我在院中挖了個池子,又引來後山的寒潭水,將遊季養在裏面。遊季變回了鮫人,什麼都記不得了,在水中愜意地遊來遊去。
沒有法力的維持,他變得很小。
我趴在池邊發呆。
小鮫人就藏在水底偷看我。
發現我在看他,他就開始吐泡泡。
我拂了一下水面,說:「遊季,過來。」
小鮫人小心翼翼地朝我靠近。
在快要碰到我手指時,三師妹跑了過來,說:「大師姐,師尊醒了!」
小鮫人受驚,一下跳入水中。我起身過去。
三師妹被小鮫人吸引,說:「小師弟,你看起來好好吃啊。」
小鮫人用尾巴甩了她一臉水。
我來到師尊房中,他已經穿好衣服,坐在床邊的榻上。
我恭敬道:「師尊。」
師尊回神,說:「我做了一個很長,很真實的噩夢。」
「夢都是假的。」
「如果都是真的呢?」
我問:「師尊夢到了什麼?」
他緊緊地盯著我,說:「夢到了一切,夢到你並非無所不能。」
我心裏咯噔了一下,難不成是師尊夢到了原本的劇情。
師尊看到我的反應,苦笑一聲,說:「果然如此。」
我說:「都過去了。」
他的情緒已經崩潰,再也不能維持住表面的平靜,雙眸充滿了不甘心,說:「燕知,過不去的。」
「為什麼?為什麼要這樣對我?我究竟做錯了什麼?難道庇護蒼生也有錯嗎?」
「為何偏偏要如此折辱我?為何要讓我法力盡失,成為一個廢人?我連自保的能力也沒有,活著又有何意義?」
我不知要如何安撫他,便認真道:「師尊,我會保護你。」
師尊自嘲一笑,反問我:「若你哪一天不在呢?我又該如何?」他露出疲憊的表情,不等我回答,又說,「仙途漫漫,燕知,我害怕了,我太害怕了……」
我坐到師尊對面,向他保證道:「我會一直在的,我會陪在師尊身邊一百年,一千年,直到師尊重新成為劍仙。」
劍仙都是劍修,可劍修不一定能成為劍仙。
師尊看向窗外的梨樹,聲音輕得像是在歎息:「可我不能如此自私,將你困在身邊,燕知,你有自己的生活,總有一日你要離開。

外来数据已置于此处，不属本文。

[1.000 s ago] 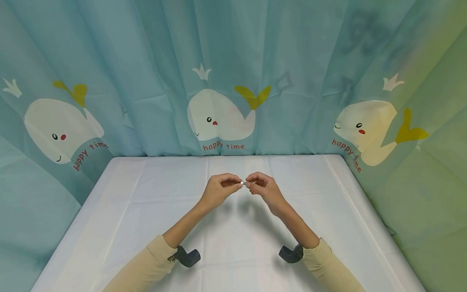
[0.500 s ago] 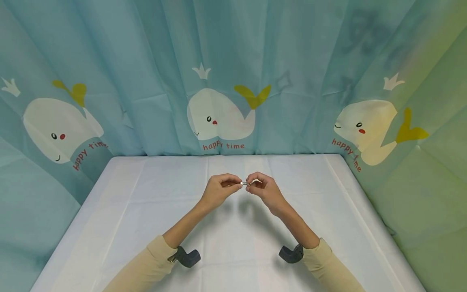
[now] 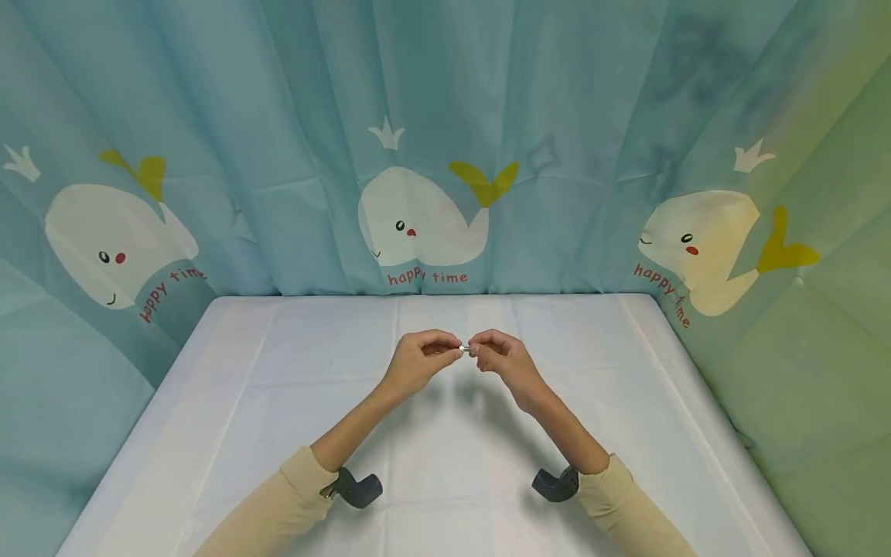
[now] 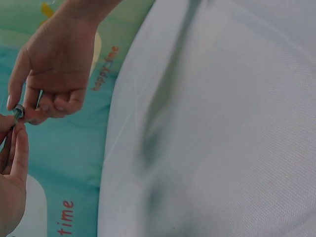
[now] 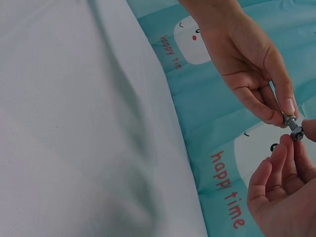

」
「我已經找不回道心了,註定要留在原地。」
這次談話後,師尊又失蹤了。
我心中有了不好的預感,這次可能不是劇情在轉動。
正當我找遍萬劍宗每一個師尊可能會去的地方,掌門卻將我叫了過去。
大殿中空蕩蕩,掌門背對我而立。
他聽到腳步聲,說:「燕知,你來了。」
「掌門找弟子何事?」
「燕知,不必尋找你師尊了。」
我一愣,心中有了一絲希望,問:「掌門知道師尊在哪裡?」
他卻並沒有回答,而是說:「你是你師尊收的第一個弟子,也是天賦比他高的弟子,他時常手足無措,不知道要怎樣教你才好。」
我的心漸漸沉下,沒有說話。
掌門又道:「你師尊很為你驕傲,他曾自豪的對我說,後生可畏,若是燕知你早出生一百年,天下第一劍仙的位置就該是你的了。」